**Instructions for the task**
Up to and including the line with "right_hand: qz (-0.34", restate the material below word for word, beginning with its first line.
===============
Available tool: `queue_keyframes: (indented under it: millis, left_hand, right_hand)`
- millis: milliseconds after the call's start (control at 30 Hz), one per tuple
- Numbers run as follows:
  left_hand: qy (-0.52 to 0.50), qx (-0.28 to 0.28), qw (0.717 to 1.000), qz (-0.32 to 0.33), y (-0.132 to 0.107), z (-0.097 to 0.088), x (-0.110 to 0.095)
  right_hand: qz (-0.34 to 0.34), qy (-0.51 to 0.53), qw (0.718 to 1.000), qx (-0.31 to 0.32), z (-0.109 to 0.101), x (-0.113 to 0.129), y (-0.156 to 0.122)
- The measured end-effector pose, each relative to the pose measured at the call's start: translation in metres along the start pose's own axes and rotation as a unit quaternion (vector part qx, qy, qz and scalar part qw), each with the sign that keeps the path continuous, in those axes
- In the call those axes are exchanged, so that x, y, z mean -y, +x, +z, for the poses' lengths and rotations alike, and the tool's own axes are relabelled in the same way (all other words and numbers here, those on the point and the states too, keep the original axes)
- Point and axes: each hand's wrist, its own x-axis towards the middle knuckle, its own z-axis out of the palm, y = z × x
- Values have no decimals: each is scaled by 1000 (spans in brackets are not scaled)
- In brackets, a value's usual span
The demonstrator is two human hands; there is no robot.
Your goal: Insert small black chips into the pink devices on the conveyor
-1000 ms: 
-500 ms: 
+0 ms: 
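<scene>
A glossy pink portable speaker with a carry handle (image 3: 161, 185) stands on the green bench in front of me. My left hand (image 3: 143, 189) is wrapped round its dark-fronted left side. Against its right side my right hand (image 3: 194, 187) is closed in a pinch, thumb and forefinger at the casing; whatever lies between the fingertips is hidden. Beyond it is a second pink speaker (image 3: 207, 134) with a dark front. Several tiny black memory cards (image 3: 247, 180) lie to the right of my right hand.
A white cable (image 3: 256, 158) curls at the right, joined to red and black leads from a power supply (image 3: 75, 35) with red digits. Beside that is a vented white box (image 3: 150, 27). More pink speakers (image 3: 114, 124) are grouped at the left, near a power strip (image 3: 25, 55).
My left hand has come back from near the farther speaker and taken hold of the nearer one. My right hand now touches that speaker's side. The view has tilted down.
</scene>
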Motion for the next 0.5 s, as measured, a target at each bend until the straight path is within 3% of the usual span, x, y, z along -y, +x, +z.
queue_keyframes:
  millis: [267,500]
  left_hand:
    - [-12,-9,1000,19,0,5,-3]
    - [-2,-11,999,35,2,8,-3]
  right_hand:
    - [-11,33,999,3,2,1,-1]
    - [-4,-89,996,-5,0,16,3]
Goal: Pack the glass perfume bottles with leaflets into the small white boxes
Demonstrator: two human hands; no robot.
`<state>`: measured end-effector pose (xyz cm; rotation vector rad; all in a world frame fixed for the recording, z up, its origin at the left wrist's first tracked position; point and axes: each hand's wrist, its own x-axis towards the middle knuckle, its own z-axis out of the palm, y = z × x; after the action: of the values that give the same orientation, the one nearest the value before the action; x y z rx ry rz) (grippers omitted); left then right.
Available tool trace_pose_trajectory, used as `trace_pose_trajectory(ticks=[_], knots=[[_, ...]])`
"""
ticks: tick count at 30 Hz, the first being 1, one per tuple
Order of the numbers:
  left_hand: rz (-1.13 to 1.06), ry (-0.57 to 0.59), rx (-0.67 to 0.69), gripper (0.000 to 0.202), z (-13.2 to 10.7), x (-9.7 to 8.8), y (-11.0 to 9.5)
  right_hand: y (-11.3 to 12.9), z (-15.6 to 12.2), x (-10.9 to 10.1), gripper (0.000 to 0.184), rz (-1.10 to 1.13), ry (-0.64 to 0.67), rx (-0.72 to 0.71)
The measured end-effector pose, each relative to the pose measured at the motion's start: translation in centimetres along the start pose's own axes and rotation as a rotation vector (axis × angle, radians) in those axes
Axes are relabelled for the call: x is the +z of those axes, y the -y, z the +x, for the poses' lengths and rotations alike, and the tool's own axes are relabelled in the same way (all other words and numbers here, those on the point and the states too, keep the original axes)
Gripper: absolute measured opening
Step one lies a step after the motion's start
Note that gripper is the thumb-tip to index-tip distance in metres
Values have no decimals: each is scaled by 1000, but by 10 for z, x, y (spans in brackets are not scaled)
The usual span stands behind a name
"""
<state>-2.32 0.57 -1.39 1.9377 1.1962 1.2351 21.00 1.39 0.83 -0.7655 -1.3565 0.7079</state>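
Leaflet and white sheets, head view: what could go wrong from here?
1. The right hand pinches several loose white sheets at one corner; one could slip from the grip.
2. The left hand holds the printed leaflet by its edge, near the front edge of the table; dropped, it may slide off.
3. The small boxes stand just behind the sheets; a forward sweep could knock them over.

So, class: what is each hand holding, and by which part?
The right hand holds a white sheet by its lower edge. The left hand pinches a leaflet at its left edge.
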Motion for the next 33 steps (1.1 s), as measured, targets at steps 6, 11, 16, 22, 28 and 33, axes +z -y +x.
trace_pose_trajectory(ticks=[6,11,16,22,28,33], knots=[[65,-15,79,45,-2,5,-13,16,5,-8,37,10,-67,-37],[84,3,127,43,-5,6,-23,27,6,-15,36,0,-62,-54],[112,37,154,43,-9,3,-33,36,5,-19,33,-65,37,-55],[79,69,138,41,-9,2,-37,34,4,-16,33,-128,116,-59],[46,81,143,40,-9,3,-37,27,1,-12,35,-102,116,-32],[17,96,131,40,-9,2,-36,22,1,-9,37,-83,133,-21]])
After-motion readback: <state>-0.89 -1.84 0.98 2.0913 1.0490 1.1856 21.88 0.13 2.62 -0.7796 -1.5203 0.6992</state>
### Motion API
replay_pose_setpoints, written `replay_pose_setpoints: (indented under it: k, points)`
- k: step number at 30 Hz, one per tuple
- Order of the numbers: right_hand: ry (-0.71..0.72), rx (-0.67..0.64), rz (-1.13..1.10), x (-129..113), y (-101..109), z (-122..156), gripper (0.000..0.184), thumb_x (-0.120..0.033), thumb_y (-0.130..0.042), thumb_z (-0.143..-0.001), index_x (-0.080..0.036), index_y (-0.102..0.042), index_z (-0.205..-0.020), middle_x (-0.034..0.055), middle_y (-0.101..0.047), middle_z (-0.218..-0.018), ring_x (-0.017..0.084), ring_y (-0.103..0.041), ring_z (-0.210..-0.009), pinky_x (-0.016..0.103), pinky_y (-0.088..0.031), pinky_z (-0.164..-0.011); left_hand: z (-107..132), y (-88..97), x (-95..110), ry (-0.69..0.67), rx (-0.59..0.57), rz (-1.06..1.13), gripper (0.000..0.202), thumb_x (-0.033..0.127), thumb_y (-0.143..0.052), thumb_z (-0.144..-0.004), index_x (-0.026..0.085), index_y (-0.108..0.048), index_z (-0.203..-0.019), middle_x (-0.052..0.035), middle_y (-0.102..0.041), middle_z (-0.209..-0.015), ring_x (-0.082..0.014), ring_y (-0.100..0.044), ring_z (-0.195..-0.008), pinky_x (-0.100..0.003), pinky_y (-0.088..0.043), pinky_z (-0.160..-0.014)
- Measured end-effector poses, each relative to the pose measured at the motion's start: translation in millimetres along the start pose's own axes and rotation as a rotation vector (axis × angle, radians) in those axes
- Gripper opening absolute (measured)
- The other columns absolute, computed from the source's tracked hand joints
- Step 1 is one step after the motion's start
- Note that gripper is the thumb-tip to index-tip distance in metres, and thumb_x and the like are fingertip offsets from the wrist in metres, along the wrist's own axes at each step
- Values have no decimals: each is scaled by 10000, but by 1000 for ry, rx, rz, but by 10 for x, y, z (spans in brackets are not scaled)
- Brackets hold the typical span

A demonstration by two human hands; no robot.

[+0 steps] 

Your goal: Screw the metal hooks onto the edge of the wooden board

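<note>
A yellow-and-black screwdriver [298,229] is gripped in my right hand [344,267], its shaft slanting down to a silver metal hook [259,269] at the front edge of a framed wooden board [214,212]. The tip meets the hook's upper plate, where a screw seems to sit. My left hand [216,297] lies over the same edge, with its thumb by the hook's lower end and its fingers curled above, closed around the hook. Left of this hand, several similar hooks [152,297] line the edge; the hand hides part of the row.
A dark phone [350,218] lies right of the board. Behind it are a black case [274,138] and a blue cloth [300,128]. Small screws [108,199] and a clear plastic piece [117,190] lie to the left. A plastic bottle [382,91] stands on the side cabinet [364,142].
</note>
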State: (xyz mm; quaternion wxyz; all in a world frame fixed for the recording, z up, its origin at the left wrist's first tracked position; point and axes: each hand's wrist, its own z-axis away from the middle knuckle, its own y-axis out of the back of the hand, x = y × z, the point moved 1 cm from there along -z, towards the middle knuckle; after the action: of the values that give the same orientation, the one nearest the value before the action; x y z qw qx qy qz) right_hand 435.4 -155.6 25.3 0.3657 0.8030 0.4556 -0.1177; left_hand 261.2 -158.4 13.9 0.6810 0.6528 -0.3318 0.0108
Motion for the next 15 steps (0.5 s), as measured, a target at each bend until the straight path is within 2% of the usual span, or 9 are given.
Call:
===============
**Expected output**
Available tool: `queue_keyframes: (indented under it: millis, left_hand, right_hand)`
- millis: milliseconds after the call's start (control at 30 Hz), one per tuple
- Numbers run as follows:
  left_hand: qy (-0.52 to 0.50), qx (-0.28 to 0.28), qw (0.717 to 1.000), qz (-0.32 to 0.33), y (-0.132 to 0.107), z (-0.097 to 0.088), x (-0.110 to 0.095)
  right_hand: qz (-0.34 to 0.34), qy (-0.51 to 0.53), qw (0.718 to 1.000), qx (-0.31 to 0.32), z (-0.109 to 0.101), x (-0.113 to 0.129), y (-0.156 to 0.122)

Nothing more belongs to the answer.